- _Work to be completed_:
From the first line of the listing below through the line with "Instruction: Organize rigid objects", transcribe exactly and skip the pictures.
#### Collected data ####
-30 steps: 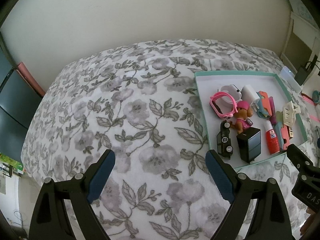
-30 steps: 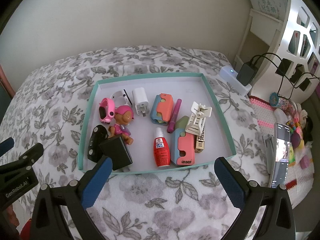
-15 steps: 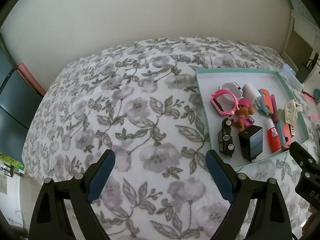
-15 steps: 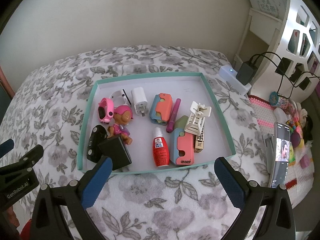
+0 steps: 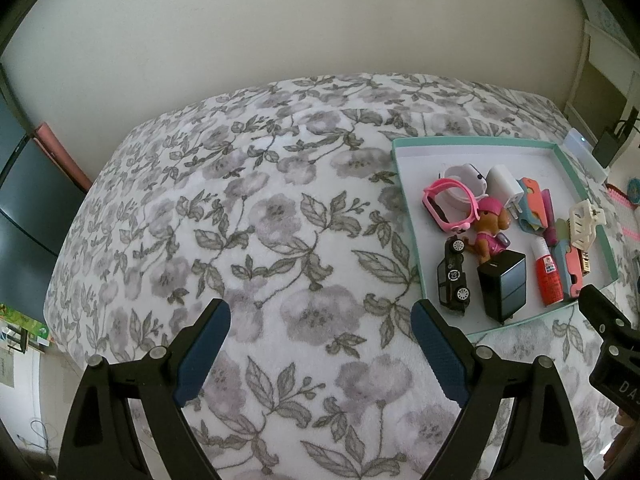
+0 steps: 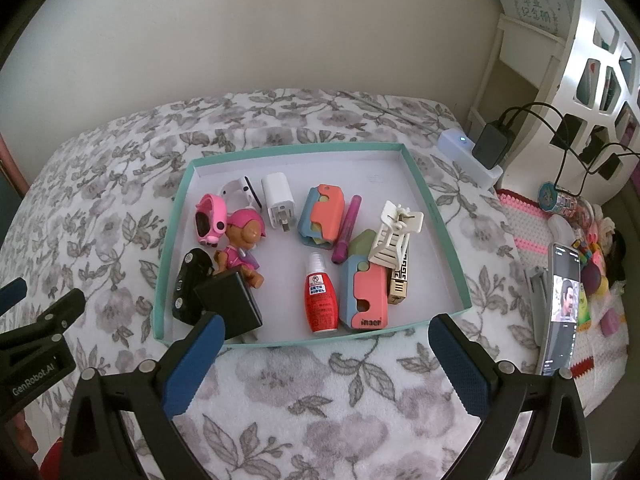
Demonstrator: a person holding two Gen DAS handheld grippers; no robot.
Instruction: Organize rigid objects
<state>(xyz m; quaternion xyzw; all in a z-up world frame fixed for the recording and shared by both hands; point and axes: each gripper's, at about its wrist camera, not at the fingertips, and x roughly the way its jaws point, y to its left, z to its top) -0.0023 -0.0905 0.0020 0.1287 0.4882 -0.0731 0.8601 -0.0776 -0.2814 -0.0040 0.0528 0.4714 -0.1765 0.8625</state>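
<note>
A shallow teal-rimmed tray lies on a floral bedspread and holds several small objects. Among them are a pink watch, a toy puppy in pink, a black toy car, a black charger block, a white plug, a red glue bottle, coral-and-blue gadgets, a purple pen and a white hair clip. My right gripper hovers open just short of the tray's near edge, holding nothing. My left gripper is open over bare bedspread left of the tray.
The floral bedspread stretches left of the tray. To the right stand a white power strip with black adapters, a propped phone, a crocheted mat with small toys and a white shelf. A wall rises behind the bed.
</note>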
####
- _Problem solution_:
-30 steps: 
-30 steps: 
-15 steps: 
-15 steps: 
+0 steps: 
+0 steps: 
Demonstrator: a person holding two Gen DAS handheld grippers; no robot.
Instruction: Organize rigid objects

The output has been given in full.